• **Data section**:
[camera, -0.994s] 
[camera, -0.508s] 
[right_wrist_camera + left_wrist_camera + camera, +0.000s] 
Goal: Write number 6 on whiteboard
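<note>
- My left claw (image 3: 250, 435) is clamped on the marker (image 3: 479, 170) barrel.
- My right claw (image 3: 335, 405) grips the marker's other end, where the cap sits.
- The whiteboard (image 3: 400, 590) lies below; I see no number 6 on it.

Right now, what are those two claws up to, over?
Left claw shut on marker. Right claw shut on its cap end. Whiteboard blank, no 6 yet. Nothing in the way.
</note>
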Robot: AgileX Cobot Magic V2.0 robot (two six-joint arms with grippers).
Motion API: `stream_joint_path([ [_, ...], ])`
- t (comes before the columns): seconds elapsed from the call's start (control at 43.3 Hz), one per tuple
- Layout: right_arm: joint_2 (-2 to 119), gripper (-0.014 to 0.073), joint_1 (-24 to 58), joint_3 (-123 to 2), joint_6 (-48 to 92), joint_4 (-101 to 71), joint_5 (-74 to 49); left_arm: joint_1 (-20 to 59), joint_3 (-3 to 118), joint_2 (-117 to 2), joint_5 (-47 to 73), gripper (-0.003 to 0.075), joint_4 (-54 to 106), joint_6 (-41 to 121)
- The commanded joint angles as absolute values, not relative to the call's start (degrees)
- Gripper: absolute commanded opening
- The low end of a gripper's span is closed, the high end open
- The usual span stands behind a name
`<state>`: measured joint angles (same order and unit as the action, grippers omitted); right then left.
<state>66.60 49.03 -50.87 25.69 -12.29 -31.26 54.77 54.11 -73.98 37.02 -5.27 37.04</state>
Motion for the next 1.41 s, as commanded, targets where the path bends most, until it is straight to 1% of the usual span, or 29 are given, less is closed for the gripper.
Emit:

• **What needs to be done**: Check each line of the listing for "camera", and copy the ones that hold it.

• **Result for this task**:
[camera, -0.994s] 
[camera, -0.508s] 
[right_wrist_camera + left_wrist_camera + camera, +0.000s] 

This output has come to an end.